An analogy obtains in regard to the natural world. I first noticed this phenomenon (if I may call it that) more than fifteen years ago, when I was a very young (and firmly atheist and materialist) doctoral student working on ecology and environmental issues in literature. What I noticed was that the harder one tried to focus on the material/natural/physical world and bracket whatever transcends that world (if not denying it outright), the harder it became to justify caring about preserving and tending the natural world. What morality can come from thoroughgoing materialism? Another way to put it: whatever is not created is not creature, and whatever is not creature is—whether we wish to admit it or not—dead matter for us to do with as we please. And what we please to do, if we are formed only by the implicit materialism of contemporary Western Civ, is to appease the appetites, however much we may gussy up those appetites with the rhetoric of self-help and even the lofty language of rights and virtues. It was my intellectual pursuit of environmentalism and what in literary studies came to be called ecocriticism that led me to serious metaphysical thought.

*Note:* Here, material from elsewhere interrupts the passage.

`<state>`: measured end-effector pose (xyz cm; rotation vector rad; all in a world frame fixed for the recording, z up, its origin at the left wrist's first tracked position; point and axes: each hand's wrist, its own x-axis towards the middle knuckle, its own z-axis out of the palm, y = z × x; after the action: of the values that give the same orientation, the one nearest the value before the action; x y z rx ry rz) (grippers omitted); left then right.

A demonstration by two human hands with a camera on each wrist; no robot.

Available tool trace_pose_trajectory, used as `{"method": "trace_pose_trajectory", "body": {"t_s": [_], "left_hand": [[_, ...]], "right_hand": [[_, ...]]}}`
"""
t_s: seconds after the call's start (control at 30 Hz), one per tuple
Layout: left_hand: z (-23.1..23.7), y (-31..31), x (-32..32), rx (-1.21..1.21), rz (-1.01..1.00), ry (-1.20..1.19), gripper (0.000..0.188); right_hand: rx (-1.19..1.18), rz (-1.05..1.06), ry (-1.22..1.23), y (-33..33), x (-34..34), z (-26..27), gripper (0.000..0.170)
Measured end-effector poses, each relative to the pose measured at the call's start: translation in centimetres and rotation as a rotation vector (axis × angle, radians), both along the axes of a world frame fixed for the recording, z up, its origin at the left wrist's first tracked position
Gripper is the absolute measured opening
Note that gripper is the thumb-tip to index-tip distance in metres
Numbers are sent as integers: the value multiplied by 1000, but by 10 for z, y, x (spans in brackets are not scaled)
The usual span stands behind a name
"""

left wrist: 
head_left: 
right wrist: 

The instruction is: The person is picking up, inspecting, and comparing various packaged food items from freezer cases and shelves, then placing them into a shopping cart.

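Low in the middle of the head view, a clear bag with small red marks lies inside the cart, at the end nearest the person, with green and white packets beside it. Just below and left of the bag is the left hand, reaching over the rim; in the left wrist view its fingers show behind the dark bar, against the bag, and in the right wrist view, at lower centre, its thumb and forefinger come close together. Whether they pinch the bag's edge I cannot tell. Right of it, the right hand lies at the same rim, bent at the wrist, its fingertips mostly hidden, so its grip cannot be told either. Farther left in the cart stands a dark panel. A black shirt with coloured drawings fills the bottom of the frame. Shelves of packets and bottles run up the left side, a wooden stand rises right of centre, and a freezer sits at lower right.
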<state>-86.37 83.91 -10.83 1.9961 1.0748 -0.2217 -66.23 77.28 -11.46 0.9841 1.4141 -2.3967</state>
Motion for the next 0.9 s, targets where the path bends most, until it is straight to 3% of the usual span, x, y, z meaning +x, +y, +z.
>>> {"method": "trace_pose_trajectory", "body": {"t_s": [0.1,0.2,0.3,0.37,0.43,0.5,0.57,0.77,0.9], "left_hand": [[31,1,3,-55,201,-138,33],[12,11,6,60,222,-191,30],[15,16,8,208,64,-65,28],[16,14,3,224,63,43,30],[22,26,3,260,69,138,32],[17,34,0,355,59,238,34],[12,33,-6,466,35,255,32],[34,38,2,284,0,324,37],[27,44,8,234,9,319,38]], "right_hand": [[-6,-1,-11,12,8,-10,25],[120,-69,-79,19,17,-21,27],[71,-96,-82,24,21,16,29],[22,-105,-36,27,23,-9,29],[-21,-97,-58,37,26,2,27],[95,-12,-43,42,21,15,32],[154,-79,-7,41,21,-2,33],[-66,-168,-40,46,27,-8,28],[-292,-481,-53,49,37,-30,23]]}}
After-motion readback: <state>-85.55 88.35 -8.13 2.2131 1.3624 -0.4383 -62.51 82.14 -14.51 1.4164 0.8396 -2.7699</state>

One thing I will say now and often about a kind of literature—the allegorical or symbolical kind—which often does not seem primarily concerned with the creation or natural world, is that questing, which is intrinsic to allegory and its heart and soul, is predicated on embodied life in a geographical, vital cosmos. This is true no matter how much the quest may seem purely an allegory for something intellectual or spiritual. Maybe I also need to point out an often overlooked point in literary history—though this will require much fuller statement elsewhere—that the allegorical modes of writing, which evolved through the Middle Ages, are the forebears of what we now call genre fiction. Fantasy and scifi, romance, mystery, horror—basically all the fiction that actually sells, that people crave to read—these are called “genre” (i.e. generic) because they are supposed to be formulaic. When the modern critic calls a literary story formulaic, he is really recognizing the old patterns of allegory. But because the modern proceeds from a purely immanentist, materialist worldview (this is more a matter of the background radiation, so to speak, of a civilization, and not individual personal conviction), he does not know what he is seeing. And often the writer of such fiction does not know that he is writing in an inherited form which evolved to contain the stories of a civilization that was, to its core, focused on the transcendent.

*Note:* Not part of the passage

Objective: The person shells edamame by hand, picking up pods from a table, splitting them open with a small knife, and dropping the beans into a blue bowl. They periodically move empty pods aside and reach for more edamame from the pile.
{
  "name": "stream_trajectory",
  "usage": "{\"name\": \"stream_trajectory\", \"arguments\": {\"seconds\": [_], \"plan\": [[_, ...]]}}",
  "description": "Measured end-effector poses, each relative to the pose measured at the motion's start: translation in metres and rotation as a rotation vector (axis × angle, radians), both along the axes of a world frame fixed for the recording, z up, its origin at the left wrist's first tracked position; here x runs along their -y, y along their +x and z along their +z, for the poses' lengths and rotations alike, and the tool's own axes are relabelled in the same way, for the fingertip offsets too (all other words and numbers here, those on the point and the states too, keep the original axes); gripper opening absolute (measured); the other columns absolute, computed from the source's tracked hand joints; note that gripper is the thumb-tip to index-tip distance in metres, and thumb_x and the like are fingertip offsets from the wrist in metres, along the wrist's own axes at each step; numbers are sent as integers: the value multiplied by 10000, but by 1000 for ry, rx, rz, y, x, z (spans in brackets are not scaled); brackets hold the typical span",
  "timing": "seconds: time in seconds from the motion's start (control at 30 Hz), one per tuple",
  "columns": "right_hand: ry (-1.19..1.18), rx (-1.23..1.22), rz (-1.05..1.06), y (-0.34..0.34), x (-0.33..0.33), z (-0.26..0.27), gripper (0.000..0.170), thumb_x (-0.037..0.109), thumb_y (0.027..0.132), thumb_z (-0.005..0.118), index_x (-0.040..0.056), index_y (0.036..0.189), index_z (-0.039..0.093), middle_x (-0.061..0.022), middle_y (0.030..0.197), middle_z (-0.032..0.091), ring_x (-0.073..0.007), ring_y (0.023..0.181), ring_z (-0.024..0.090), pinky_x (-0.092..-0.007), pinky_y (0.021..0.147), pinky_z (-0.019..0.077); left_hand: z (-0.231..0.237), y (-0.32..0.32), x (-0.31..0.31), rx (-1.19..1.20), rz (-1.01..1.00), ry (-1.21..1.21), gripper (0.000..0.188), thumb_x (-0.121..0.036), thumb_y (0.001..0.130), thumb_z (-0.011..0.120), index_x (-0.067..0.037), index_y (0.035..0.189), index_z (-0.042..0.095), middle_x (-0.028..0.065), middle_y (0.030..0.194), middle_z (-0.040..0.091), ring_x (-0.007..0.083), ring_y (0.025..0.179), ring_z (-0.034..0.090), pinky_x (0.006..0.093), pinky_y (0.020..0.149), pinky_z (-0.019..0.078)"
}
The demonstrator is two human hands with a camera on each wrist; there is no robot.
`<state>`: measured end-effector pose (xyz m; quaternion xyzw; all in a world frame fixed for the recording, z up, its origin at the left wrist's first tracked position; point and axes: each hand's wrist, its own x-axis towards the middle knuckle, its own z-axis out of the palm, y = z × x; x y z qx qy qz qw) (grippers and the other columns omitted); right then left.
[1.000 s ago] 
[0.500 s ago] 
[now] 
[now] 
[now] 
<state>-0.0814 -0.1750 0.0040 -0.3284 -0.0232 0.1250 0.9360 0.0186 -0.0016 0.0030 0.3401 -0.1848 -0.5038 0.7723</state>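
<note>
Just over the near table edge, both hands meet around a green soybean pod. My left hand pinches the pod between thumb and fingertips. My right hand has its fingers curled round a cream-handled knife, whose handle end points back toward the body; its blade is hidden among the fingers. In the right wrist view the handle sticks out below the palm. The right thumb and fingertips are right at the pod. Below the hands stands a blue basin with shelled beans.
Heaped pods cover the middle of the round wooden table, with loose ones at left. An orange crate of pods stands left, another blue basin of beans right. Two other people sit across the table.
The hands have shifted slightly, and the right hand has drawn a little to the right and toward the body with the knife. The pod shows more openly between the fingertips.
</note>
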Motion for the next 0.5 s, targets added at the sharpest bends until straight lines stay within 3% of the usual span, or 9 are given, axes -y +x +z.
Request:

But let me turn right around and put in a word for this immanent existence of ours. My main point here, which arises from my concern about embodiment and the nature of living in what Christians call a sacramental cosmos, is that the quest of romance or fantasy or even travel literature is not only an allegory of spiritual drama which, if we could, we would depict directly; it is not philosophy dressing seductively in the pretty images of poetry (though that is how it was justified—to the philistines and moralists we will always have with us—by the generations of artists that habitually composed in allegorical and symbolical modes). No, if it is good art, the allegorical or symbolical art of fantasy and its adjacent genres is just as much about the creation the quest moves through as it is about what the quest represents, precisely because that creation, as a whole and in each particular, embodies something—the divine gift of being.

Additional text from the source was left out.